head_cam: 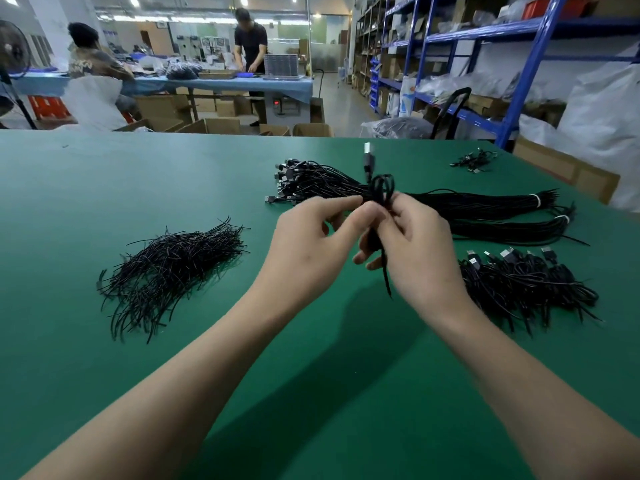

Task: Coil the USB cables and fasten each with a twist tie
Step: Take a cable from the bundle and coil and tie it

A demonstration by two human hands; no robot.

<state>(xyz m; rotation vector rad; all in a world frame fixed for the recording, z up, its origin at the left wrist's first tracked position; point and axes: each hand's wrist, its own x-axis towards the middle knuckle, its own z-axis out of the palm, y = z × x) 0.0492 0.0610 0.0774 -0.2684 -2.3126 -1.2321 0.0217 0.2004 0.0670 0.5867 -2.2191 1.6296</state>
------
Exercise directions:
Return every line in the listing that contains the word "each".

Problem solution:
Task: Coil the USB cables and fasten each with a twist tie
<state>(xyz m; rotation vector rad; all in a world frame fixed for the recording, z up, its origin at the left wrist's first tracked position; point and axes: each hand's wrist, its own x-axis towards the middle knuckle, its own z-axis out of the palm, y = z × x) 0.0492 0.0610 0.0774 -0.2684 -2.3126 -1.2321 0.0217 0.2004 0.0670 0.5867 -2.2191 1.6296</state>

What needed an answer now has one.